A Bit of a Nodal Point…

It has been an observable in my life that when life trajectory is approaching a nodal point for change, where different paths might offer, that things tend to stack up like London buses running behind schedule. Events converge, apparent available time runs out and a number of crises manifest. Things start to get hectic and it is difficult to keep clarity.

At the moment we have the selling up house and buying a smaller one choice. That might be in France or UK. In any case a move. I could do science “A” level tutoring in the UK for a few extra quid a month.

Also, there is an increasingly pressing need for me to get replacement hip surgery, which adds to the mix. Unfortunately, I could not find contact details for a traditional Fairy Godmother on the internet. Hence, the joints are only going to get worse and the pain is unlikely to diminish.

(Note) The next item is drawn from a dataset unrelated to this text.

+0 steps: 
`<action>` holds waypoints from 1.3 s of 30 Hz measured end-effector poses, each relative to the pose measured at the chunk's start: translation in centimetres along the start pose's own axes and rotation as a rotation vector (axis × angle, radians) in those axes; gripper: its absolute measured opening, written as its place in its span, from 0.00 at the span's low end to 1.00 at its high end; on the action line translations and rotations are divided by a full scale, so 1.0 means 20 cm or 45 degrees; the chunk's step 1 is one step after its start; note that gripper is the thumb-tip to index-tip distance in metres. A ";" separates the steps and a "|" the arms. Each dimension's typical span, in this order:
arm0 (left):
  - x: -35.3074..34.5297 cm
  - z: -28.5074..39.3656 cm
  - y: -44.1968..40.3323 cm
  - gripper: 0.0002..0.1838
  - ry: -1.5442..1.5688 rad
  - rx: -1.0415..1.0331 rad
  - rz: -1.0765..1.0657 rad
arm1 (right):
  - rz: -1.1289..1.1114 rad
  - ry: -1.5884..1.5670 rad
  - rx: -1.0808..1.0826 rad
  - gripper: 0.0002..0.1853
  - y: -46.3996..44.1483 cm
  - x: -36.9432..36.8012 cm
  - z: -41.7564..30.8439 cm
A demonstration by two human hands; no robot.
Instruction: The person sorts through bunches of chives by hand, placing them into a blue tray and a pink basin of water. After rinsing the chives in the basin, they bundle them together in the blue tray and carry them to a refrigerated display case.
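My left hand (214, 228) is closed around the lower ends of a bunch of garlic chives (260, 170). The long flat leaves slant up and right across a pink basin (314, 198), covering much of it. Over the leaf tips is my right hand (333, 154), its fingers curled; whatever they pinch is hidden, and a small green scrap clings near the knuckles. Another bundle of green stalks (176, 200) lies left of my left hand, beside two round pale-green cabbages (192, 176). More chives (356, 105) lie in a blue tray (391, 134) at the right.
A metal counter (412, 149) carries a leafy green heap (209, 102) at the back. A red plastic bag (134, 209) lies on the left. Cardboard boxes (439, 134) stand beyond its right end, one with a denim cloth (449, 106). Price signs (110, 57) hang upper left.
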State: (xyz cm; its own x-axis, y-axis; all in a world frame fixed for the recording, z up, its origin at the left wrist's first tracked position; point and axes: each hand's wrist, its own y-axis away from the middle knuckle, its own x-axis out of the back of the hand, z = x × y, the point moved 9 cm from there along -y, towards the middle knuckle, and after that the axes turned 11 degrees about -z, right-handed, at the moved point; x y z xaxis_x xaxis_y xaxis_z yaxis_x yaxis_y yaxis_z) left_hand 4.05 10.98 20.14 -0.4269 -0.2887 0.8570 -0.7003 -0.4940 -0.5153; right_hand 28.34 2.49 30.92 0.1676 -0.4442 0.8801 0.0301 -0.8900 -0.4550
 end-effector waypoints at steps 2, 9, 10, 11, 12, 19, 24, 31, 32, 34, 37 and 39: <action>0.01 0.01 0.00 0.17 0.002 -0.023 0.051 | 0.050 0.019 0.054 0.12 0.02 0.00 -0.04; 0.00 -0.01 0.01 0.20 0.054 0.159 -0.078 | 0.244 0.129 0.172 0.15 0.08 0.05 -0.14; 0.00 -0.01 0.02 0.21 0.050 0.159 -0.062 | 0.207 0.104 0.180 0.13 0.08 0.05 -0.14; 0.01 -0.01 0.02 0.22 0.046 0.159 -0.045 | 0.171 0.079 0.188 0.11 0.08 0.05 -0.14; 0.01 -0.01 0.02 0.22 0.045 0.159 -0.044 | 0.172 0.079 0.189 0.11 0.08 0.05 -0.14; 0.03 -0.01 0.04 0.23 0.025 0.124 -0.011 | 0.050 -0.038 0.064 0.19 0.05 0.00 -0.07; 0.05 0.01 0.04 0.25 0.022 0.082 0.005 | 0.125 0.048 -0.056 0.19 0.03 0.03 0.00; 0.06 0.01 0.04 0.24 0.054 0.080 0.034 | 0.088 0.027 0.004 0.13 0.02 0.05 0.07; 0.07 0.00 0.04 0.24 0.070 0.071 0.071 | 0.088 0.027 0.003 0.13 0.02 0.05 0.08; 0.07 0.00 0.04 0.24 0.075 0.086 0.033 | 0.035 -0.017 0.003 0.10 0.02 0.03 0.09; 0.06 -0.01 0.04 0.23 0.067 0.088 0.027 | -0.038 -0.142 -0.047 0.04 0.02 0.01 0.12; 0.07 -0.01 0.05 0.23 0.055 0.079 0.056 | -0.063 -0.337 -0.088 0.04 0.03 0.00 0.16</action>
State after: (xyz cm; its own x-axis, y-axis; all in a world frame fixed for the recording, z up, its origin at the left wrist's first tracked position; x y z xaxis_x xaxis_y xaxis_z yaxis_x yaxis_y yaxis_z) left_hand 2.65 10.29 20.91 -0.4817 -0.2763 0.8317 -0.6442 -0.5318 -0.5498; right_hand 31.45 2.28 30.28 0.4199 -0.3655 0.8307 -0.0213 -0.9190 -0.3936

We have the Myeloma sword of Damocles hanging over as per usual.

The feasibility of a nanna-flat in the UK looks OK. There are less bungalow type houses here. The cost of living in the UK is a lot higher. We are in the administrative system here and could qualify for a 10 year right to live card next year.

I am not seeing anything new that I want to do in our garden of two acres, so the time to move is now or around now. That is also the feeling. There are a few before sale internal DIY tasks which I/we can hack. All of this is very normal and mundane.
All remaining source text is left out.